■ RECORDS TO USE
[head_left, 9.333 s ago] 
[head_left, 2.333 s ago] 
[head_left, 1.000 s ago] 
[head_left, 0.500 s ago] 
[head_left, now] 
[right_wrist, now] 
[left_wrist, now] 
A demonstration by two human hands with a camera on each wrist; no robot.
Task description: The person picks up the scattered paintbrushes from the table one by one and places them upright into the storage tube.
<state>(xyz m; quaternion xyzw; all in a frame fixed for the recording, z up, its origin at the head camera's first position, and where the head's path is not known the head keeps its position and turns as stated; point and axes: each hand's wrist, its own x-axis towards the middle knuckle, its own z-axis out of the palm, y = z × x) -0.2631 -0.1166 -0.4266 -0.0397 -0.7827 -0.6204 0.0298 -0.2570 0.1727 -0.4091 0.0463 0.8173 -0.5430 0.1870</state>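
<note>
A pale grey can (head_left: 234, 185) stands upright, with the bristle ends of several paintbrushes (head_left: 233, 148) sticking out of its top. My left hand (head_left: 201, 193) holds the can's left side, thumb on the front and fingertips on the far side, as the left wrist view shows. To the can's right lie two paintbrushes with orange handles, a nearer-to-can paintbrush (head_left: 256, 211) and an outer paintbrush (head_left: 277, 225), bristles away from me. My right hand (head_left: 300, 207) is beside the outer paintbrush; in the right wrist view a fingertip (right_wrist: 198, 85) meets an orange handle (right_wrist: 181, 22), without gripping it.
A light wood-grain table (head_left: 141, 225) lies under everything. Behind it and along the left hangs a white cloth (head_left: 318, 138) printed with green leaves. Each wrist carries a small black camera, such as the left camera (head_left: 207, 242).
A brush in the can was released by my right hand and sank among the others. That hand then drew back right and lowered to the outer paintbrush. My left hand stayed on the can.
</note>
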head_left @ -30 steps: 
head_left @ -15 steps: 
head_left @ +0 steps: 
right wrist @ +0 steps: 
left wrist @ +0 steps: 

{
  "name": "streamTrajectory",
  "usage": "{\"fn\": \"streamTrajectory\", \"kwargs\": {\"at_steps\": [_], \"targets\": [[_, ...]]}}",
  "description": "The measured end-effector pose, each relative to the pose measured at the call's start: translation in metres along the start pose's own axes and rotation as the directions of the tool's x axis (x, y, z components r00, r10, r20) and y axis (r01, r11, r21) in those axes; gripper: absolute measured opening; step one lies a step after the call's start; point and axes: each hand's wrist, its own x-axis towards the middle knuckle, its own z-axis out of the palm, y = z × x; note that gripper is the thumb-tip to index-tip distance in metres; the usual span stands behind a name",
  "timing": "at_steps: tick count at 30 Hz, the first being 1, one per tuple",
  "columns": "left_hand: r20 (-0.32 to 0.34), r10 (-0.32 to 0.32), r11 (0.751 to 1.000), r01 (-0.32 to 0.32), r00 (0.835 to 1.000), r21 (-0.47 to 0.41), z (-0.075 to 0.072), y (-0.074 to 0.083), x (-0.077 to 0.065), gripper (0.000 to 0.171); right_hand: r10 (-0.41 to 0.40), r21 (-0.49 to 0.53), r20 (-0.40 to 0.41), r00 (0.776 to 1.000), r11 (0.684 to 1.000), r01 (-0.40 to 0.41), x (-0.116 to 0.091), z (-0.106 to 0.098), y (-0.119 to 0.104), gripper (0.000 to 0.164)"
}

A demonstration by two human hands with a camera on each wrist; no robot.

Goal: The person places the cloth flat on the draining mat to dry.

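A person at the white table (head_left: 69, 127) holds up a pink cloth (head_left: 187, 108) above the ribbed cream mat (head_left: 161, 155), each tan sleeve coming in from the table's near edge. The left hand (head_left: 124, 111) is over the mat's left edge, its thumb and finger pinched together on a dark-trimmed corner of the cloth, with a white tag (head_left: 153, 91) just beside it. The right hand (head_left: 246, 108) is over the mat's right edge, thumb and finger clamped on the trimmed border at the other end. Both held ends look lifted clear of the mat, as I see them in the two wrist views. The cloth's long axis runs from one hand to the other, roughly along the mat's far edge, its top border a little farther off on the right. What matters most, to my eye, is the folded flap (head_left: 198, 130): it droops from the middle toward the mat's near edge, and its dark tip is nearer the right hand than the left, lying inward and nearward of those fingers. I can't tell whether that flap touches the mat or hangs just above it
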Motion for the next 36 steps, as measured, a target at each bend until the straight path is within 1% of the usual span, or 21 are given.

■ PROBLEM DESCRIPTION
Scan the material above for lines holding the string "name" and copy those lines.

■ OUTPUT
  "name": "streamTrajectory",
  "description": "The measured end-effector pose, each relative to the pose measured at the call's start: translation in metres along the start pose's own axes and rotation as the directions of the tool's x axis (x, y, z components r00, r10, r20) and y axis (r01, r11, r21) in those axes; gripper: absolute measured opening; step one lies a step after the call's start; point and axes: each hand's wrist, its own x-axis towards the middle knuckle, its own z-axis out of the palm, y = z × x; note that gripper is the thumb-tip to index-tip distance in metres; the usual span stands behind a name",

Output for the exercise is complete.